It was too late, of course, but I realized I had hooked up with a group that exceeded my abilities. Whoops! Lesson learned the hard way. It also bruised my confidence. Now, as twilight was setting in, I had to find my way back home, weary from a couple of hours of hard riding.

Preparedness will help you feel confident and comfortable on your next ride. Here are eight tips that I recommend:

1. Know your bike

Know how it feels, reacts, handles. Does it fit you properly? Do some of the components need adjusting? Is it making a weird noise? Get it fixed. You don’t need distractions when you’re 20 miles from home and you're exhausted.

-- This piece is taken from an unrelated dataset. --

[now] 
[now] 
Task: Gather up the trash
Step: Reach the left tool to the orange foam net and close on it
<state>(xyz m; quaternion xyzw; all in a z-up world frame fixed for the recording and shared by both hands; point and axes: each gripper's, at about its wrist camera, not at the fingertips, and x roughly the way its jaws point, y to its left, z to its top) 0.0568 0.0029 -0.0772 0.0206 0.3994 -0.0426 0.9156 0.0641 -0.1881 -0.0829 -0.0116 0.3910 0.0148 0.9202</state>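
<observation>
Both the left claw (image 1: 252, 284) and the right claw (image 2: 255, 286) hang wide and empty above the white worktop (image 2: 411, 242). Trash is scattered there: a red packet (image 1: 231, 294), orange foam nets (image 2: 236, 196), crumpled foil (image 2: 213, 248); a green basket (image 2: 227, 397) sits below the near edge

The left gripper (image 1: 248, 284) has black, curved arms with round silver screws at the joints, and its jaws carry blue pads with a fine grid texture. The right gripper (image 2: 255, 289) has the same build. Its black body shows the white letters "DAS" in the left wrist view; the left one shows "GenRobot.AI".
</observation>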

2. Know how to fix basic things

Little things can go wrong and ruin a ride. Learn how to quickly repair a flat tire, or make a minor derailleur or brake adjustment.

3. Know the rules of the road

This is very important. You ARE traffic. You should ride your bike safely, and so other users of the road can anticipate your next move. Go to Cycling Savvy to learn more.

4. Know the terrain

Will you be riding where steep climbing is required, or where super fast, curvy descents will test your bike handling skills? Will you be riding on gravel, or paved roads with lots of potholes, or narrow roads with no bike lanes? Knowing in advance what you’re getting into will increase your confidence level.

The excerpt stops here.